Ontario Finance Minister Greg Sorbara didn’t talk about Ulysses or Icarus or Zeus during his visit to North Bay Thursday, but he did have a few words about a different sort of myth.

Sorbara, in town Thursday with Community and Social Services Minister Sandra Pupatello, was asked about the completion date for Hwy 11 four-laning and speculation resources were being moved over to Hwy 69 work instead.

“I think that’s a Northern mythology, I just don’t think that’s the case,” Sorbara said during a media scrum at the Davedi Club.

“The highway to Sudbury and the highway to North Bay have a kind of an equal importance; these are the pathways that open up the North to economic activity.”

Sorbara said Hwy 11 four-laning would be completed, “but the question is what the time frame is, and I don’t know.”

“It’s not going to be done in one construction season, but again, to hear from the chamber and from the mayors and the business community that this is vital to our future makes a pretty powerful impression,” Sorbara said.

Pupatello and Sorbara were guest speakers at the Davedi Club, where local Liberals were holding a $125 a plate fundraising dinner.

Both ministers talked about their Italian heritages and both took a little trip down memory lane.

Pupatello said she was in the Demarco Confectionary Store, on Algonquin Street, when she saw a man who bore a striking similarity to a man who lived in her home town of Windsor and had the same last name

“This man in North Bay reminded me of Mr. Demarco over on Ellesmere Street in Windsor, and then I found out it was his first cousin, for God’s sake,” Pupatello said, pointing out Tony Demarco among the Davedi Club guests.

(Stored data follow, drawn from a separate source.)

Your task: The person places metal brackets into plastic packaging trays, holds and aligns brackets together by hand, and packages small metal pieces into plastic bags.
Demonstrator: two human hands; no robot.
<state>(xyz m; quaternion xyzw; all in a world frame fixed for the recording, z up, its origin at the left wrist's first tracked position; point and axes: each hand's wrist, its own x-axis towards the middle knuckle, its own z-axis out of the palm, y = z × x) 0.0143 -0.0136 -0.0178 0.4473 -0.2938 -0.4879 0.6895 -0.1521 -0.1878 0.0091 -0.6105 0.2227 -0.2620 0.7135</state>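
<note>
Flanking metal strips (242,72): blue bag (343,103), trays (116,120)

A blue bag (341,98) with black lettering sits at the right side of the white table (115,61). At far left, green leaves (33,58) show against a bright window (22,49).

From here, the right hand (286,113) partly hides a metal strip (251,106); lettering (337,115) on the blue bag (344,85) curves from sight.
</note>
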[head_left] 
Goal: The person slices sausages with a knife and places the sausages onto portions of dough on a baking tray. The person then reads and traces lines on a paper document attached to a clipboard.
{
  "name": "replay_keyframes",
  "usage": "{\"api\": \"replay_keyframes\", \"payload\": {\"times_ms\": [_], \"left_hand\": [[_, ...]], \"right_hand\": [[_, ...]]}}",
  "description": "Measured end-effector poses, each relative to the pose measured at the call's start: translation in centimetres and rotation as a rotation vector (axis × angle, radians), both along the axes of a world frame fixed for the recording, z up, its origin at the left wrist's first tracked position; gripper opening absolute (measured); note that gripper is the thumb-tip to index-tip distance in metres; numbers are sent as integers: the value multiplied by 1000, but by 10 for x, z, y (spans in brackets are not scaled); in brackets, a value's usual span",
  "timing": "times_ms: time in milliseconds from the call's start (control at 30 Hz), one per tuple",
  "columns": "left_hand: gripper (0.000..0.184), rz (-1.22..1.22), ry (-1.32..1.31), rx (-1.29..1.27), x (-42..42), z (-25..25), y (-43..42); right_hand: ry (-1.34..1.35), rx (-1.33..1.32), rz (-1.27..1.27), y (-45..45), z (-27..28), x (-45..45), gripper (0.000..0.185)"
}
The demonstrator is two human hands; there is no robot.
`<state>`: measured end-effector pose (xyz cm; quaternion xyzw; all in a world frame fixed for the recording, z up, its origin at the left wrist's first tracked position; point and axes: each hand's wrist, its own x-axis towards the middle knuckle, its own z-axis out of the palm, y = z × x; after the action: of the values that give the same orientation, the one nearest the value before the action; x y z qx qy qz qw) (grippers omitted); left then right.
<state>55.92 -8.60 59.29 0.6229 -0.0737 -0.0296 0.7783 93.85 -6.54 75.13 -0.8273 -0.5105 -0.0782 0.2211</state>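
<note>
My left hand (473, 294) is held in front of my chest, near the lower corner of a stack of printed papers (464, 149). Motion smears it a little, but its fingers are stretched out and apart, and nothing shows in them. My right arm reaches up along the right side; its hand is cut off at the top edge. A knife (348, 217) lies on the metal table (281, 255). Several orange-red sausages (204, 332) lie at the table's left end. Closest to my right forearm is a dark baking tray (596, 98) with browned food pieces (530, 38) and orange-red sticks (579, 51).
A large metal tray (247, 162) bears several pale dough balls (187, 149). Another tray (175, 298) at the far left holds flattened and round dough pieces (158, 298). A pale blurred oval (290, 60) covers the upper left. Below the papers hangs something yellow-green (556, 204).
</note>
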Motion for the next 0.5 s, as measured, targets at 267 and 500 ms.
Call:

Sorbara, who met with city and regional officials and politicians Thursday, talked about significant landmarks in North Bay that had ties to the former Liberal government under David Peterson.

“I saw the new court hours that (former Attorney General) Ian Scott approved, and I saw the Correctional Services building,” Sorbara said.

“And it reminded me of David Peterson sitting at the cabinet table insisting time and again that we had to move Correctional Services to North Bay because Northern Ontario deserved to participate in the public activity of this province.”

The Liberal government, he added, has to make sure “the northern part of this province has the capacity to grow along with the rest of the province and it not being left behind again.”

Both Sorbara and Pupatello praised the job Nipissing MPP Monique Smith was doing for the riding.

Smith, Premier Dalton McGuinty’s former chief of staff, brought her insider experience with her to Queen’s Park, Pupatello said, and made an immediate impact.

“It stood her in very good stead and she hit the ground with both feet,” Pupatello said.

“She already knew the ins and outs of Queen’s Park and was able to make contact immediately.”

Smith had been appointed parliamentary assistant to Health Minister George Smitherman and assigned to prepare a report about long-term care in Ontario.

“The report is just tremendous, and something most first-termers wouldn’t be able to do it and Monique was able to do it with aplomb,” Pupatello said, adding the report’s recommendations are being used to shape provincial reform for long-term care.

“So this is the case of North Bay sending a great representative who’s having an impact on all of Ontario and not just North Bay.”